One of my main accomplishments during the Hawaii trip was getting to go around Oahu without sacrificing my time at ICRS (except for that one morning, but that doesn’t count because there weren’t any talks that I wanted to attend) and without a car (a bit inconvenient but doable). I’d like to thank TheBus for being reasonably on time, though the Android app could be more user-friendly and bus drivers were hit-or-miss in the friendliness and helpfulness department.
Going up Diamond Head was something we had to do early in the morning as we had to attend the conference and the hiking trail would be too hot later on in the day. The Diamond Head State Monument opens at 6am but because we missed the first #23 Bus because someone overslept, we got there close to 7am. Diamond Head gets over 3,000 visitors a day and we definitely felt that, as there were a LOT of people there even at 7am. If you have a car, it’s best to get there when the gates open.
Diamond Head’s original Hawai’ian name is Le’ahi, which means “brow of the ‘ahi [tuna] fish” (I included a tuna photo for reference).

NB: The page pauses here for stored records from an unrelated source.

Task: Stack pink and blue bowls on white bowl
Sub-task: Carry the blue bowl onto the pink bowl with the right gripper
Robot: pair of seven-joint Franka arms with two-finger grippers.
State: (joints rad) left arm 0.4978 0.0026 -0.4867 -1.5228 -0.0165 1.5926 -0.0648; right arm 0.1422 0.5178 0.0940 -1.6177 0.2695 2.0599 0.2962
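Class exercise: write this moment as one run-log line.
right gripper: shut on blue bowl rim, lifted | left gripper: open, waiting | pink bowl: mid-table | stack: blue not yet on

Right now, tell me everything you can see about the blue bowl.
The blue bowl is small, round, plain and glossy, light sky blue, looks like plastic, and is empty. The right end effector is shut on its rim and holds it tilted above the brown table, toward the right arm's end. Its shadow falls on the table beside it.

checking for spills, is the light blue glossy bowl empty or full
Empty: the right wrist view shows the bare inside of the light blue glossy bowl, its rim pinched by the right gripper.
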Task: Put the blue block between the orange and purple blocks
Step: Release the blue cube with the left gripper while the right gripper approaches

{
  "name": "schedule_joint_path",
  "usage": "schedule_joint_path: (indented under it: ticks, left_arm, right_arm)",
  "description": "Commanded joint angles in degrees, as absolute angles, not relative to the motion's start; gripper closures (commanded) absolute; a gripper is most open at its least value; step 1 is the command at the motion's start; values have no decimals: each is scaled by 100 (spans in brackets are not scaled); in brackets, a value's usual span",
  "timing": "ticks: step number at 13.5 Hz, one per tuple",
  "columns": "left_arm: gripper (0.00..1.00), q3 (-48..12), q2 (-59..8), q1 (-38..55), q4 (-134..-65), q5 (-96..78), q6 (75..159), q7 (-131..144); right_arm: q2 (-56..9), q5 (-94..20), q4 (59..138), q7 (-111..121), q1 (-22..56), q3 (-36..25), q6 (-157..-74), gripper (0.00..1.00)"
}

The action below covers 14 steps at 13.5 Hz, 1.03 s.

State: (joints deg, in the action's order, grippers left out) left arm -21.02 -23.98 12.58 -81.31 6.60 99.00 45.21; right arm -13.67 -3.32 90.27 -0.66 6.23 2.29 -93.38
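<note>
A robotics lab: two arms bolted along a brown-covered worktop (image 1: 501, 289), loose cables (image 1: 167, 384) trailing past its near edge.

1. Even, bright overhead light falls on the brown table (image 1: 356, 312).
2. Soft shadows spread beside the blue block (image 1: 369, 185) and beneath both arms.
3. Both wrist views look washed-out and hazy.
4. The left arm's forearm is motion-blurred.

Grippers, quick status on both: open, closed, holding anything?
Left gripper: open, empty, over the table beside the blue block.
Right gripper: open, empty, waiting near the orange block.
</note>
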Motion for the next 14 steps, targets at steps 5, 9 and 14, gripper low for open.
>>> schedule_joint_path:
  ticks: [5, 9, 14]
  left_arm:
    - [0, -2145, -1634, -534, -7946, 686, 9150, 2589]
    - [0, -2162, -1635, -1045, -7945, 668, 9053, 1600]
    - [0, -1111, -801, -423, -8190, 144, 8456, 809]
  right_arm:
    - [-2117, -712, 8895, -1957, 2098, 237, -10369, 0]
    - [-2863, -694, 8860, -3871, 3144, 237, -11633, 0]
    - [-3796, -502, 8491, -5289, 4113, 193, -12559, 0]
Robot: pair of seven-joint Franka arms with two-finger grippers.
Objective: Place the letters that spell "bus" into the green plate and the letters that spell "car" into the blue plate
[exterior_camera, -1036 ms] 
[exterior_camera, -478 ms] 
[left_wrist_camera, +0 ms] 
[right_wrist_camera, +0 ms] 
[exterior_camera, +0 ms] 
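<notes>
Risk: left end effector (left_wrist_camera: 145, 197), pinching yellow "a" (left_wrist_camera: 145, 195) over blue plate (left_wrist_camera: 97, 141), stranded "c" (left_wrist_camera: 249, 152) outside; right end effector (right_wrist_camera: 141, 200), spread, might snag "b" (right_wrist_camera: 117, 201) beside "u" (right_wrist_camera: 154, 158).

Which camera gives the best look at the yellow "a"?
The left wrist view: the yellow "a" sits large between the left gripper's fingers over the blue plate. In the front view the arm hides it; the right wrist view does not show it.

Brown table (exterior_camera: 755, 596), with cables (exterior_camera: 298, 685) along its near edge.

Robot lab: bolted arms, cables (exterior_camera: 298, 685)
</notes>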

British sailors in the late 1700s called it “Diamond Head” because they thought the sparkles coming off of the volcano were diamonds and that they were going to get rich. Too bad the sparkly rocks were actually calcite crystals that weren’t worth anything (poor guys).
See? Diamond Head definitely looks like the fin of a tuna.
The trail to the summit is 1.3 km long and took us about 1.5 hours each way. The trail is established (of course) but only the first 300 meters is paved, so expect the natural tuff surface, loose gravel, and dust the rest of the way.
The slope is generally steep, especially at the end (Why must it be at the end? Are you trying to kill my legs?!). There are also no drinking fountains or toilets along the way, so refill your bottles and do your business at the start. The trail also goes through scrubland with very few trees, so expect the hike to be HOT. My Hawai’i tan came from hiking up Diamond Head, not from snorkeling. Sunblock, a hat, and water are your best friends. The view was absolutely worth it, though.
Oh wow. No space is wasted.
This is the view we came all the way up here for.
This house is #goals. Eventually.
Most of the birds we saw were introduced species, which made me sad.
The hike down was more crowded, which made me even more grateful that we came early. We took the #2 bus back to the Ilikai instead of the #23, as the #23 only passes by every 30 to 45 minutes (WHAT?). Thank you to the very nice person who directed us to the stop for the #2, which was maybe 75 meters down the road at Kapiolani Community College.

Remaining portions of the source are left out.